L’alopecia nei bambini: come riconoscerla e come curarla

 La perdita di capelli è in genere associata all’avanzare dell’età e, anche quando inizia a manifestarsi precocemente, ci troviamo comunque di fronte a un problema che affligge individui adulti. In realtà certe forme di alopecia possono manifestarsi anche in età infantile ed è fondamentale tanto individuarne la causa quanto metter mano a una terapia che possa curarne i sintomi.

Bambini

Quando i bambini possono perdere i capelli?

Anche la prima capigliatura dei bambini – quella che per intendersi si forma già in fase prenatale o che comunque si sviluppa nei primissimi mesi di vita – è soggetta all’alternanza delle fasi del ciclo di vita del capello. Non c’è quindi da allarmarsi se il bambino tende a “cambiare” i capelli quando è molto piccolo. Discorso diverso invece va fatto quando i nostri piccoli mostrano una perdita dei capelli a chiazze, che possono anche estendersi a intere regioni del capo. Alcuni studi hanno dimostrato che almeno un quinto dei casi di alopecia areata che affliggono la popolazione riguardano bambini. Le cause possono essere di vario tipo: una predisposizione genetica, la presenza di patologie autoimmuni che creano le condizioni per l’attecchimento di questo ulteriore disturbo, un quadro psico-emotivo problematico. E’ importante non trascurare la situazione, che può diventare alla lunga un fattore di pesante disagio per lo sviluppo relazionale del bambino.

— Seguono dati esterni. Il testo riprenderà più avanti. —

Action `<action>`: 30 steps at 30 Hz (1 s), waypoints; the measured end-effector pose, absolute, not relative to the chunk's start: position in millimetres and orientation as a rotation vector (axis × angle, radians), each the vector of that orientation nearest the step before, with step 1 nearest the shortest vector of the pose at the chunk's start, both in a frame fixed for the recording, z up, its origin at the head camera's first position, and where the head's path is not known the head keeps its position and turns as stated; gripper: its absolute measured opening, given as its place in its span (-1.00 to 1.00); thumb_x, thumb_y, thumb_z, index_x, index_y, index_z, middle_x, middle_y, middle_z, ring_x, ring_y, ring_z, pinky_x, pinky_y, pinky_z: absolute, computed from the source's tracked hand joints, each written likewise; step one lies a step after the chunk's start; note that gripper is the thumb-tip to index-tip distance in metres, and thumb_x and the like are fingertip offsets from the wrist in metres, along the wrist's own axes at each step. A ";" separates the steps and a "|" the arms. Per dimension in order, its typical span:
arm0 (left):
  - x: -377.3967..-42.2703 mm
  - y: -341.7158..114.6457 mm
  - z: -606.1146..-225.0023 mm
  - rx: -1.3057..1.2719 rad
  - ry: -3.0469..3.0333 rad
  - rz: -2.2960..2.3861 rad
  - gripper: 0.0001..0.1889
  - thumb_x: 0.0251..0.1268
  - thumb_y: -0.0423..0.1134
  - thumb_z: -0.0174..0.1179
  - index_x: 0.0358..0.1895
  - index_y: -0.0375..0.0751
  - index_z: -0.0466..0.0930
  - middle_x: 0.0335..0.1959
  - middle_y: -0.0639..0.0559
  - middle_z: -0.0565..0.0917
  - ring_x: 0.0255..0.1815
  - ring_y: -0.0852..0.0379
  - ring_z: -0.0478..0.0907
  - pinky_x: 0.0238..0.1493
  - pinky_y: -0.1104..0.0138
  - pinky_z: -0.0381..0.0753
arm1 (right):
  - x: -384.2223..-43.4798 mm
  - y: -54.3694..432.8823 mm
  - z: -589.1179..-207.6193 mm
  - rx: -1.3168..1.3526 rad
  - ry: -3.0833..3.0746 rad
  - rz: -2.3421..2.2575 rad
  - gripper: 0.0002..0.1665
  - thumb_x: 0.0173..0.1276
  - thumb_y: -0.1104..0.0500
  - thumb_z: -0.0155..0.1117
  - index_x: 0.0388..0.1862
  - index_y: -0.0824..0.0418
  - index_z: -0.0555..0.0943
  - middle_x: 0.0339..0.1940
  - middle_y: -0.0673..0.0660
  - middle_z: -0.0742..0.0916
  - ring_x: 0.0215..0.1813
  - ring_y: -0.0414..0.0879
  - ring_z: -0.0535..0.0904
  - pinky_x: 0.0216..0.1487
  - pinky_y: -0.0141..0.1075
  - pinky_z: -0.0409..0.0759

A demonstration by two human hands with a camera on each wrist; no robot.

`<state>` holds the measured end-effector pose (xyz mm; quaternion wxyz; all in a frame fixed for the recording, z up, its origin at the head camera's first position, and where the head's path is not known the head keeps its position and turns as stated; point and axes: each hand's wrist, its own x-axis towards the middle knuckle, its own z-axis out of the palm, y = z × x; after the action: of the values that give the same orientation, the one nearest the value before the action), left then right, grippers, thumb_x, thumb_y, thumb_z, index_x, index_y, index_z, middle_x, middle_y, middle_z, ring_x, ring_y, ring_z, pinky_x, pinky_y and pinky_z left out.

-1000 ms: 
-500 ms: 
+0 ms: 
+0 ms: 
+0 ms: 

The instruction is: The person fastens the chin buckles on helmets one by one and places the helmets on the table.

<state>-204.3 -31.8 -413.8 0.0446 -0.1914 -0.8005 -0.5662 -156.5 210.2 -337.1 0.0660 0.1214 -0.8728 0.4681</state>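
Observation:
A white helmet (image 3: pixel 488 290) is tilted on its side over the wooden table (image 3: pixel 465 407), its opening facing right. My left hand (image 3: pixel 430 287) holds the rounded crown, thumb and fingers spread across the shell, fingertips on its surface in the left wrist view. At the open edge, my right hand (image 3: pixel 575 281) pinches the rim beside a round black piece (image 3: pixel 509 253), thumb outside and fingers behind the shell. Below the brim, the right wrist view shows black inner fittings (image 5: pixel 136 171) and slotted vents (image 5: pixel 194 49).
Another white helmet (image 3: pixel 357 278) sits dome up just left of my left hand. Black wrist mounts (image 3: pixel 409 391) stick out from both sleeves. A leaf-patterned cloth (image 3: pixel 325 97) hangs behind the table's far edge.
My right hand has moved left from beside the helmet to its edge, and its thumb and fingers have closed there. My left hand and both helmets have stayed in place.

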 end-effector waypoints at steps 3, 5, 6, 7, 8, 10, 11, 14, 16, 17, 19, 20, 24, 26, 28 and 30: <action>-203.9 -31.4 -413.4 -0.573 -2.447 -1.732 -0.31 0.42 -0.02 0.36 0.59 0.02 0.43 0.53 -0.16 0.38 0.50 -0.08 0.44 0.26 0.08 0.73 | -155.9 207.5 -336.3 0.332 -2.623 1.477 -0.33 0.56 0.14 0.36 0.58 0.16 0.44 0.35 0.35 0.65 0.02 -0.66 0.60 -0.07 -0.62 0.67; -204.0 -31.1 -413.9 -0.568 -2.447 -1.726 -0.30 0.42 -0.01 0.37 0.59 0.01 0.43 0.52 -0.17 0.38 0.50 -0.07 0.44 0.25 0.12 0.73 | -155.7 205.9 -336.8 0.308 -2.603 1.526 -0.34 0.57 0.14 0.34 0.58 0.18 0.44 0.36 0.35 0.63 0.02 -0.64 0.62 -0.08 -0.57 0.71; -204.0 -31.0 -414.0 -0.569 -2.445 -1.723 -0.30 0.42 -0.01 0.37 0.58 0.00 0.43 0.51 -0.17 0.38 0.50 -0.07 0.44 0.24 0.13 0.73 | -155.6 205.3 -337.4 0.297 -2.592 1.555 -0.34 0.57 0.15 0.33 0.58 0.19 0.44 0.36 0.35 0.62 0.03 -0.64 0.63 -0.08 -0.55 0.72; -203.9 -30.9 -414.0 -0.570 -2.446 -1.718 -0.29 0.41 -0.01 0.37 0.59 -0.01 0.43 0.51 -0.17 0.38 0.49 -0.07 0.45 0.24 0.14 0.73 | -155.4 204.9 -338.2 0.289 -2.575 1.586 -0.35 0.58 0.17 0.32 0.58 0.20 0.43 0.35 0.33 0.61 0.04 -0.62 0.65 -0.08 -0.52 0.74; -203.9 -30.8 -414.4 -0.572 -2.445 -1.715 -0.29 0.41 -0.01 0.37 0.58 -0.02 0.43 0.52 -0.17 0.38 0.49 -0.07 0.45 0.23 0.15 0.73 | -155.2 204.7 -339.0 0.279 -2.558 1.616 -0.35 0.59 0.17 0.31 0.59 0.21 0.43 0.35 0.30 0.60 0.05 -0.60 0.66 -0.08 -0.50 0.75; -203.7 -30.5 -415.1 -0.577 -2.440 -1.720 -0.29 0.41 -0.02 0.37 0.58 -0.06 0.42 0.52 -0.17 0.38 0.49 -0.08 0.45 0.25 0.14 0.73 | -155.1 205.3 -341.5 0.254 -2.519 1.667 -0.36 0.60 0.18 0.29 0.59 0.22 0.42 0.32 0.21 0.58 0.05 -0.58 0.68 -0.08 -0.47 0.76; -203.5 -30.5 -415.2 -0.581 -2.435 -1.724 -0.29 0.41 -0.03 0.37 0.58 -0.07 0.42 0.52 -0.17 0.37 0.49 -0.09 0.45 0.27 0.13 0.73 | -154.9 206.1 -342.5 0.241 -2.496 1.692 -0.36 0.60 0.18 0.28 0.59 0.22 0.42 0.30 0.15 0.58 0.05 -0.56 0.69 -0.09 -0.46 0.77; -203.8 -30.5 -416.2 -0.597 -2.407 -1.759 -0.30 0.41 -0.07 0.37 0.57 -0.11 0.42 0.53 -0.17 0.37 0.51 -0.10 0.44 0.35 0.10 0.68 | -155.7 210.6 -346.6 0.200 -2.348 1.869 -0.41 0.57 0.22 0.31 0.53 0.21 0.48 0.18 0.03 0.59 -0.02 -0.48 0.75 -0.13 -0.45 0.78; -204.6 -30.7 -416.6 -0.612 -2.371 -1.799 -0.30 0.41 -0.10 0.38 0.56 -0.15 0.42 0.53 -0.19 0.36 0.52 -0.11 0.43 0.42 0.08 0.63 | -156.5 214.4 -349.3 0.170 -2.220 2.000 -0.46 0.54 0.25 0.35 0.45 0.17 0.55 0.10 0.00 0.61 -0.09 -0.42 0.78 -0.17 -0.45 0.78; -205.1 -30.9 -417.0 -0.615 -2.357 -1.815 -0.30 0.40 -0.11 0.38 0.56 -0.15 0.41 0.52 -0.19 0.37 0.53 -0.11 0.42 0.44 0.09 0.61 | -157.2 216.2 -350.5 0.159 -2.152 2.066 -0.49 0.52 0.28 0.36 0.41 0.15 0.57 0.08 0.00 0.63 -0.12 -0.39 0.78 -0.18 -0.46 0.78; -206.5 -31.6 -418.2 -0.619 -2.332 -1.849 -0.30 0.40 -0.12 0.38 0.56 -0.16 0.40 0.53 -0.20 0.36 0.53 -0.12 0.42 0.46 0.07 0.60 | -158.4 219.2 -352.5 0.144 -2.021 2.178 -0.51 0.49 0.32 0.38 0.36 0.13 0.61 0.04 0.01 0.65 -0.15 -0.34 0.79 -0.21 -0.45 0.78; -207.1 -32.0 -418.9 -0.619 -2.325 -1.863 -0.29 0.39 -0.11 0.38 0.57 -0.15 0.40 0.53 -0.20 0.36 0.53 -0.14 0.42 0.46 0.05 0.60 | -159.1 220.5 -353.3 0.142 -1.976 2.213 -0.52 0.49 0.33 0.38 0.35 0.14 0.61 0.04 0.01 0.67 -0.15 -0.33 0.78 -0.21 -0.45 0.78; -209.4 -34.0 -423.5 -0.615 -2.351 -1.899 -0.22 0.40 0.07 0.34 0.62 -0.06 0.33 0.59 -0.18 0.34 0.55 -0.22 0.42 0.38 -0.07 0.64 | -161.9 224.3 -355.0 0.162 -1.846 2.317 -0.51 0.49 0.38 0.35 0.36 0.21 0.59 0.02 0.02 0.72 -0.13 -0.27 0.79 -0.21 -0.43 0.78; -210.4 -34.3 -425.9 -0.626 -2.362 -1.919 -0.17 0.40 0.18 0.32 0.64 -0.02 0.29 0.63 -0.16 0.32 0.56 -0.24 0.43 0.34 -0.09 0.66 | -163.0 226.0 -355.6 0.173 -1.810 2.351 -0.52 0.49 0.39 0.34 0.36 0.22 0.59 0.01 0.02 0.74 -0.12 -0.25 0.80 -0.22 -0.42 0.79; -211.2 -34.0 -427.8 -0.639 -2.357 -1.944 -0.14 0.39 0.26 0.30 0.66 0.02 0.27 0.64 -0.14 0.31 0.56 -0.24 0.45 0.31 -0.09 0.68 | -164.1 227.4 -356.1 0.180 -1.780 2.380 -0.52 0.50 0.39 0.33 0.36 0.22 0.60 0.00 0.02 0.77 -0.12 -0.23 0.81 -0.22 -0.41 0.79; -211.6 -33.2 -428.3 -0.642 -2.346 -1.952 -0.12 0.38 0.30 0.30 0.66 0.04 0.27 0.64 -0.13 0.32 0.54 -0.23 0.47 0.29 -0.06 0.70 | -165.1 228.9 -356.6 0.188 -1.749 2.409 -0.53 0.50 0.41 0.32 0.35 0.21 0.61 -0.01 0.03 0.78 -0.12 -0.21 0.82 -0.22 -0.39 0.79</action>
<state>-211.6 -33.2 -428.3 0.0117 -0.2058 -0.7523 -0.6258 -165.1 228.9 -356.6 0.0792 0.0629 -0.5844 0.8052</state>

Esempi di perdita di capelli infantile e problematiche connesse

Il vero nodo della questione è che, spesso, la perdita dei capelli nei bambini porta con sé ulteriori problemi e disagi. Se l’origine dell’alopecia infantile è prevalentemente di tipo psicologico (es. una conseguenza della tricotillomania o l’espressione di una difficoltà emotiva) il rischio da prevenire è quello di innescare un circolo vizioso, legato alla mancata accettazione di sé e della propria immagine. Nei casi in cui invece l’alopecia è frutto di un problema clinico, se non si interviene il bambino potrebbe andare incontro ad altri disturbi tra cui dermatiti, arrossamenti, fenomeni allergici. Non bisogna poi dimenticare che un bambino può trovarsi a perdere i capelli perché colpito da patologie specifiche: un’infezione fungina ad esempio può avere come effetto la comparsa di diradamenti in alcune aree del cuoio capelluto, così come una malattia autoimmune può determinare la caduta dei capelli.

Come si curano i casi di alopecia in età infantile

E’ difficile, da un quadro così composito, estrapolare una terapia infallibile e valida per tutte le circostanze appena elencate. La realtà dunque è che non esiste una vera cura per trattare le forme di alopecia nei bambini. Si tratta piuttosto di un sistema di prevenzione e di supporto che genitori e familiari in genere devono approntare per tenere sotto controllo la salute dei capelli del proprio bambino e, nel caso si presenti un problema, per vivere questa situazione riducendone al minimo i disagi. Il sostegno psicologico deve essere una costante imprescindibile nel comportamento dei genitori che devono dare ascolto ai disagi espressi dal bambino e offrire il proprio aiuto per superarli. Il ruolo dei medici è altrettanto importante per fornire un monitoraggio continuo dei disturbi e valutarne l’impatto. Anche l’alimentazione può giocare un ruolo in questo contesto: garantire che essa sia sana e che non manchi al bambino l’apporto di sostanze che fanno bene ai capelli può rappresentare un valido aiuto per affrontare il problema.